JAKARTA - Anggota Komisi II DPR RI Mardani Ali Sera menemukan tiga faktor yang menyebabkan Rencana Tata Ruang Wilayah (RTRW) di Provinsi Kalimantan Tengah belum berjalan dengan baik. Mardani menekankan, Rencana Detail Tata Ruang (RDTR) ini merupakan alas bagi proses pembangunan di setiap daerah. Menurutnya, jika alasnya tidak kuat, apalagi saling tumpang tindih dan tidak kokoh, maka pembangunannya akan bermasalah.
“Dan dari paparan Asisten Dua Provinsi Kalimantan Tengah ini, kami menemukan ada beberapa faktor yang menyebabkan pembangunan di provinsi tersebut belum berjalan maksimal, ” ujar Mardani saat mengikuti Kunjungan Kerja Spesifik Komisi II DPR RI ke Kalimantan Tengah, baru-baru ini.
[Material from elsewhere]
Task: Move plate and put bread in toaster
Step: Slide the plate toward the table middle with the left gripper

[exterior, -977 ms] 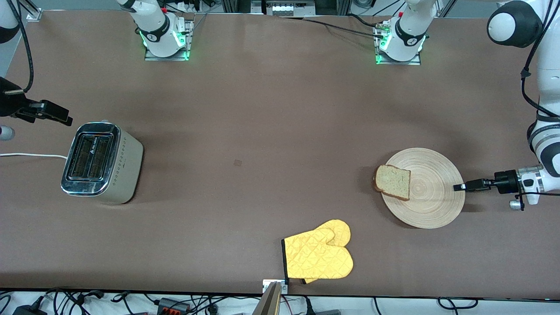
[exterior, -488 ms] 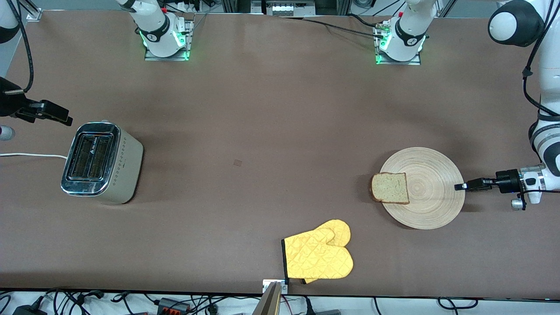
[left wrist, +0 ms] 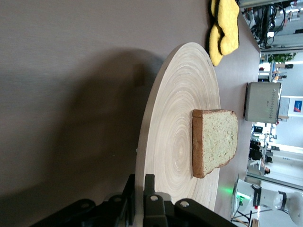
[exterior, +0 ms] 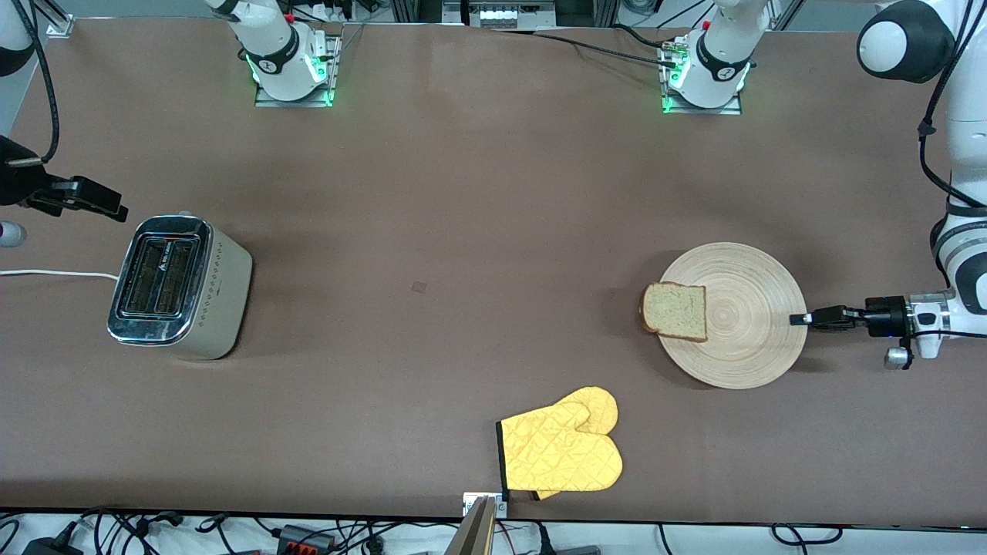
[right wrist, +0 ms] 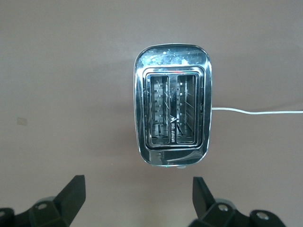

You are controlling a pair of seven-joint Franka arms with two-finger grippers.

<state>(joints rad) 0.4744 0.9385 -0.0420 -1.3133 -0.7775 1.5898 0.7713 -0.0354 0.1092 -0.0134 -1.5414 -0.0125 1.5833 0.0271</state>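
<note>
On the table: a brown top (exterior: 478, 200) with all the things on it.
Left gripper (exterior: 802, 318): pinched tight on the rim of the plate (exterior: 752, 339), at the left arm's end of the table.
Plate: round, light wood, one edge looks lifted.
Bread (exterior: 677, 311): lies on the plate, at the edge toward the toaster.
Toaster (exterior: 179, 287): stands at the right arm's end, both slots empty.
Right gripper (right wrist: 137, 198): waits over the toaster, fingers wide apart, holding nothing.
Oven mitts (exterior: 561, 449): yellow, nearer the front camera than the plate.
</note>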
Faktor utama, lanjut Mardani, karena peta tanah di Kalteng masih berada di dua institusi, yakni Kementerian Agraria dan Tata Ruang/Badan Pertanahan Nasional (ATR/BPN), dan satu lagi berada di Kementerian Lingkungan Hidup dan Kehutanan. Sehingga membuat RDTR di Kalteng selalu dalam keadaan yang fragile atau sangat mudah untuk dikomplain. Ia mencontohkan, penjelasan dari Asisten Dua Provinsi Kalteng, dimana ketika Pemerintah Provinsi Kalteng ingin membangun infrastruktur di salah satu wilayahnya, sehingga masyarakat bisa menikmati layanan kesehatan, pendidikan, dan ekonomi, tapi disaat baru ingin memulai membangun infrastruktur jalan, tapi sudah langsung diprotes oleh Kementerian Kehutanan, dengan alasan wilayah tersebut masuk dalam wilayah hutan.
“Poin kedua, saya melihatnya ada anggaran beberapa kementerian ataupun unit kerja, anggarannya tidak diturunkan, akhirnya RDTR-nya menjadi lambat, RTRW-nya juga tidak sinkron. Termasuk membangun kesesuaian antara sistem OSS (Online Single Submission) dengan sistem yang lain, koneksinya terhambat. Niatnya digital area mempercepat, ini malah memperlambat. Sehingga mestinya ada anggaran yang betul-betul untuk itu, ” tambah politisi Partai Keadilan Sejahtera (PKS) tersebut.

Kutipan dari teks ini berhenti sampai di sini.